La semaine dernière, le gouvernement Marois s'est retiré d'un groupe de travail sur la santé du Conseil de la fédération pour dénoncer le fait que les activités de cet organisme interprovincial allaient «à l'encontre des intérêts du Québec».

Dans une lettre à leurs collègues canadiens, les ministres des Affaires intergouvernementales, Alexandre Cloutier, et de la Santé, Réjean Hébert, ont expliqué pourquoi: «La participation du gouvernement fédéral est désormais souhaitée par certaines provinces». Un souhait? Certaines provinces? L'Île-du-Prince-Édouard?

On peut comprendre que le Québec veuille que le fédéral n'intervienne pas en santé, domaine de juridiction provinciale. Mais cette fois-ci, l'argument évoqué pour justifier la chaise vide, ou plus précisément, la stratégie de la «baboune», semblait bien mince.

Bien des gens se résigneront au fait qu'un gouvernement partisan de la gouvernance souverainiste pose de temps à autre des gestes de ce genre, en se disant que c'est futile, mais sans grande conséquence. Mais la chaise vide, en santé, a un prix.

Un des outils les plus précieux pour améliorer le système de santé, c'est la comparaison avec les autres, pour échanger des expériences et pour mesurer la performance. L'exercice est encore plus pertinent quand on le fait avec des régimes similaires. Et même si chaque province a son propre système de santé, ces systèmes provinciaux, encadrés par la loi canadienne sur la santé, sont très proches les uns des autres.

Voilà pourquoi il faut éviter de couper les ponts avec les autres provinces, comme vient de le faire le gouvernement péquiste, et comme il l'avait fait dans les années 90, en refusant de participer à l'Institut canadien d'information sur la santé, parce que le fédéral y mettait de l'argent.

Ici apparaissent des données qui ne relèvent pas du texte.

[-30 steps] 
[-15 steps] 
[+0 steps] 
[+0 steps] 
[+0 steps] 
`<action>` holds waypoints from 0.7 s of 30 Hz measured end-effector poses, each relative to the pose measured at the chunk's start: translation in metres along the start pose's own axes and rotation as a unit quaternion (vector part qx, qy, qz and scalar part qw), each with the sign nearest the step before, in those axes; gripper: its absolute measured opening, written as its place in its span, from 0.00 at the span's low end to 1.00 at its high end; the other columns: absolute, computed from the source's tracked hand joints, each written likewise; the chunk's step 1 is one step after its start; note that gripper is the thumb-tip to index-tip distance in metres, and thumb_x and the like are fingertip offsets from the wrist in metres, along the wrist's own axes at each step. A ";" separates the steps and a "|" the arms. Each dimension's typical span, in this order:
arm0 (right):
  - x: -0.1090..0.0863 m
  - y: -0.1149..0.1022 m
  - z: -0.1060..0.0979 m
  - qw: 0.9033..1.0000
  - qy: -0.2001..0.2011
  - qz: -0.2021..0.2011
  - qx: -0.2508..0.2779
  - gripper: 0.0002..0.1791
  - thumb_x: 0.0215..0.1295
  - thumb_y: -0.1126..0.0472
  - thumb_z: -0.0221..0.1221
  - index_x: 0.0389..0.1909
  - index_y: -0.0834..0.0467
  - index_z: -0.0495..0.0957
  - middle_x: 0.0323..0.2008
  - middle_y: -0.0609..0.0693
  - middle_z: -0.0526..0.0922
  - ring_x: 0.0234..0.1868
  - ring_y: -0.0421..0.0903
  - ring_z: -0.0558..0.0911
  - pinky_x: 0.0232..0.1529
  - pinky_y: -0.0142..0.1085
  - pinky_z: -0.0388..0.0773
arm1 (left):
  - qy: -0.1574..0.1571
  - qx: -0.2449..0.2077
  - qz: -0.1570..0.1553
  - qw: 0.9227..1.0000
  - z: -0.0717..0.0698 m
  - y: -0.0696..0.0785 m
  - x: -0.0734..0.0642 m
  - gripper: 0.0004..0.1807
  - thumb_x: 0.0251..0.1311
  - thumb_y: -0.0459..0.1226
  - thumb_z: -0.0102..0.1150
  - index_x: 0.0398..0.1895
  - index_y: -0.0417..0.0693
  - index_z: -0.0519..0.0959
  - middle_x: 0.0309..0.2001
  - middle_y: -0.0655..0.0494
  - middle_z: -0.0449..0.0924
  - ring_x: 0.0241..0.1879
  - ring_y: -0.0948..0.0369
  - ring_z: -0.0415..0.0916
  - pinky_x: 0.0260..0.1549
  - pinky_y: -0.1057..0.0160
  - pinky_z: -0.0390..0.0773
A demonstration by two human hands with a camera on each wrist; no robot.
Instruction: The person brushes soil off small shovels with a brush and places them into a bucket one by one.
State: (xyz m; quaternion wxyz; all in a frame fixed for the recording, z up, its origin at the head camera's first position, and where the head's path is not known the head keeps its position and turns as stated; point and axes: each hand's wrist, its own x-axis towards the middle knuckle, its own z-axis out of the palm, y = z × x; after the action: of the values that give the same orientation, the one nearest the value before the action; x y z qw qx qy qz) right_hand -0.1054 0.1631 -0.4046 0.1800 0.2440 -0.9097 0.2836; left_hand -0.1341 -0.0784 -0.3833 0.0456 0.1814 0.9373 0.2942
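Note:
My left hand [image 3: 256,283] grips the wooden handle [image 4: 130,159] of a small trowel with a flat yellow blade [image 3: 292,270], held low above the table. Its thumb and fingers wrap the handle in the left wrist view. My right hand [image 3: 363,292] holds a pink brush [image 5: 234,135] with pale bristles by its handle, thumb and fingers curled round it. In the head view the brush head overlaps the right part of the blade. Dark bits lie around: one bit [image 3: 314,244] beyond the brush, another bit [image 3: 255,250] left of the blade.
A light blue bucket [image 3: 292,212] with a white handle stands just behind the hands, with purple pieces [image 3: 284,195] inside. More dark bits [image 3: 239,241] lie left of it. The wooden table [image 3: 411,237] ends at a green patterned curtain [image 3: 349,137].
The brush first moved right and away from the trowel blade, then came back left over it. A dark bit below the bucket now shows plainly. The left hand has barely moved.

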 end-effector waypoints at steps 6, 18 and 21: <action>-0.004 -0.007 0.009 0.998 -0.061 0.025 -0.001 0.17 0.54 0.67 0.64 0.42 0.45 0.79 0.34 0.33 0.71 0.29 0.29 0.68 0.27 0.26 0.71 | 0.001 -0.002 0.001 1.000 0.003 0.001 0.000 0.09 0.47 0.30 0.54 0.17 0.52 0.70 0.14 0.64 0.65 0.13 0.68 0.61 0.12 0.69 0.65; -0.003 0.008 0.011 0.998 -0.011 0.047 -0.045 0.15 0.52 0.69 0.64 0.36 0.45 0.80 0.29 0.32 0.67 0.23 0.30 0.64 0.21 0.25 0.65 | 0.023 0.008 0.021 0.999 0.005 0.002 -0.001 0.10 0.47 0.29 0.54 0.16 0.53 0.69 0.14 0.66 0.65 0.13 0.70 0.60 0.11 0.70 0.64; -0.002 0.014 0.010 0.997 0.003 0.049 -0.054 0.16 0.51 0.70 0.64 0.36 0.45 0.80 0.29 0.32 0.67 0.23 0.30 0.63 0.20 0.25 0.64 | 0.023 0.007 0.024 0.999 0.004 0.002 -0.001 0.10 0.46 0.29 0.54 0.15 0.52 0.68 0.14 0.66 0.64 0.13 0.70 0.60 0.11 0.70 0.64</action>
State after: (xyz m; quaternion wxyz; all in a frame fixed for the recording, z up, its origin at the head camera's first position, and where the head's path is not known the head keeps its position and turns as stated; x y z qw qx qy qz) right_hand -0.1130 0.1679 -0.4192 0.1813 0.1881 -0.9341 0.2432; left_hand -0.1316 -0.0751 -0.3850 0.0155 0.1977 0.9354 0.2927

Pourtant, on sait maintenant à quel point les travaux et les statistiques de cet organisme ont joué un rôle utile.

Cette réticence à l'égard du reste du Canada semble très présente dans le réseau de la santé, où on semble souvent à avoir du mal avec des indicatifs régionaux 416, 613, 403 ou 604, et où, bien sûr, on préfère aller regarder ce qui se passe en Europe plutôt qu'en Alberta.

C'est un peu ce qu'a fait le ministre Hébert, qui revient d'une mission en France et en Belgique, notamment pour regarder de plus près le financement à l'activité pour les hôpitaux, une piste prometteuse pour rendre notre réseau plus efficace. Le ministre est revenu de France un peu refroidi, notamment parce que la formule française lui semble mal adaptée à notre régime entièrement public. Peut-être qu'un voyage en Alberta, en Ontario, ou en Colombie-Britannique, trois provinces plus en avance que nous à ce chapitre, aurait été plus fructueux.

La connaissance de ce qui se fait ailleurs au Canada a pourtant été utile au ministre Hébert, dans un autre dossier où il s'est distingué, l'élargissement des responsabilités des pharmaciens. Un des arguments pour contrer les résistances corporatistes de la Fédération des médecins omnipraticiens, c'est les progrès réalisés dans les autres provinces.

C'est aussi la comparaison avec les autres provinces qui sert de base aux négociations sur la rémunération des médecins, qui aide à négocier à la baisse le prix des médicaments ou qui nous permet de réaliser à quel point le Québec accumule du retard dans le recours aux infirmières cliniciennes. Un dossier de L'Actualité révèle que le Québec accuse 10 ans de retard avec ses 167 praticiennes, contre 2032 en Ontario.

Pour toutes ces raisons, la politique de la «baboune» est dangereuse en santé. Elle nous prive d'informations, de connaissances, d'expériences et d'échanges. Ce n'est jamais une bonne idée de sacrifier la science sur l'autel de la politique.